“Exploring Sawfish” - Ideas for Studies of Society and Environment
Revisit students’ understanding as a starting point for investigating water issues affecting the sawfish and the marine environment in which it lives. Draw a ‘cause and effect’ flow chart to show the issue and its effects.
|Discharge of untreated or partly treated sewage increases nutrients in the water
||Abnormal algal blooms smother sea grass. Other species of algae can smother pneumatophores of mangroves and kill them.
Sea birds are poisoned or smothered by oil
Tidal wetlands become polluted, killing fauna
||Accumulate pollutants in plants, shellfish and food chains, killing fauna
|Waste & litter
||Sea birds, fish and plants affected; marine animals become entangled
Give groups of students an issue that affects the sea, coast, marine and tidal plants, animals or sawfish
As a class, suggest ways we can ensure people look after the sea. Students could:
• Contribute a class article for the school newsletter (5 – 10)
• Prepare a display of special places and features of the sea and invite other classes and/or parents to view it and ask questions (6 – 10)

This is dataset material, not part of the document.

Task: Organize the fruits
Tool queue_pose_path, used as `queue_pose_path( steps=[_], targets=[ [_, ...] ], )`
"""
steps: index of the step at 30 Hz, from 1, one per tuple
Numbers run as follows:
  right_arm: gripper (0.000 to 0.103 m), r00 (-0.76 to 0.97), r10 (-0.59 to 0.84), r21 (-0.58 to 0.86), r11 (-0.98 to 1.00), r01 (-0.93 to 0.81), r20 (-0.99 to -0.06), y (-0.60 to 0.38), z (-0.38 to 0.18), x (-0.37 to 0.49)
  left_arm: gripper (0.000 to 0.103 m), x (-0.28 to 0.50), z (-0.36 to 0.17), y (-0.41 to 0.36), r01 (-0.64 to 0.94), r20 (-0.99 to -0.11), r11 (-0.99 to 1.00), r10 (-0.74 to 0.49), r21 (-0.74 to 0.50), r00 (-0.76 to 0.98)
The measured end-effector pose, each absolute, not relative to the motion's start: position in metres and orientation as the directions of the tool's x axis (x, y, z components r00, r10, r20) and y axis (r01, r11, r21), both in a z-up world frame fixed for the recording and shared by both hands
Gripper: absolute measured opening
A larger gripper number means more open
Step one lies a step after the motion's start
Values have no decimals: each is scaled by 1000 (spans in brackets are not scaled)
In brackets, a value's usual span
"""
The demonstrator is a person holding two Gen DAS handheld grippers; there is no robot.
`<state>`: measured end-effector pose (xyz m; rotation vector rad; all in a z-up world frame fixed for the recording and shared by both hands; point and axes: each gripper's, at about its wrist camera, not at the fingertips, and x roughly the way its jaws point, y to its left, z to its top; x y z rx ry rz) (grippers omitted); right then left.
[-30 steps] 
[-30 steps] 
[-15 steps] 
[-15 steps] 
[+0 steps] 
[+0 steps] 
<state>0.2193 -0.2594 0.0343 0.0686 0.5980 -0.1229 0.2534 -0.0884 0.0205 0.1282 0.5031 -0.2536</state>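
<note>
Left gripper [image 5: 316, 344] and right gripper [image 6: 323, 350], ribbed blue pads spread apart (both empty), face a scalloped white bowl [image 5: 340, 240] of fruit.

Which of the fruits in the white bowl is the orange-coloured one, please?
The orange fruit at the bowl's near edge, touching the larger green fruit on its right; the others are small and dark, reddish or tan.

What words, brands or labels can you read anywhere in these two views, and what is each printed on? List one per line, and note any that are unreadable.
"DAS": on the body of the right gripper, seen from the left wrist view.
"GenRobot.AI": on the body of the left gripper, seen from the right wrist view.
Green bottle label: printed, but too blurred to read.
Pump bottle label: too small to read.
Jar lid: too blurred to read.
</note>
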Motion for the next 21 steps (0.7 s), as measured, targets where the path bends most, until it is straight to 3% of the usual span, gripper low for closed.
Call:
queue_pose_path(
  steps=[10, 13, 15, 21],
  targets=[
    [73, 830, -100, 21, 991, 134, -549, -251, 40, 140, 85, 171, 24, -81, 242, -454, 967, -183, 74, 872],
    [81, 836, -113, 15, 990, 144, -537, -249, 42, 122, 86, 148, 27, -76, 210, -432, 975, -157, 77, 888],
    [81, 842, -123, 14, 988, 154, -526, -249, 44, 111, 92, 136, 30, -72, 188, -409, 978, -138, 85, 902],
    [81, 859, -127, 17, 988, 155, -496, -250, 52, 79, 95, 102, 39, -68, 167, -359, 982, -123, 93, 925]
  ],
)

• Speak to other classes about the use and care of the sea (6 – 10)
• Make a poster to advertise the use and care of places. (5 – 10)
Get involved in Water watch
Waterwatch is a national community-based water-quality monitoring program that encourages community groups to regularly monitor the quality of water in their local waterways. Using information gathered from this program, encourage groups of students to develop community action plans to help overcome any of the problems they may find. Form a Waterwatch group, and design a water sampling and monitoring program.
Problems and solutions
Encourage groups to choose one local issue associated with the long term future of the sawfish and other threatened species that live in Australian waters.
These might include:
Solid waste recreation over-fishing
Sewage vegetation removal agricultural chemical run off Pollution heavy metals pesticides
Oil pollution industrial wastes
List possible solutions to each problem and the reasons students think something should be done about them. Discuss what the class could do.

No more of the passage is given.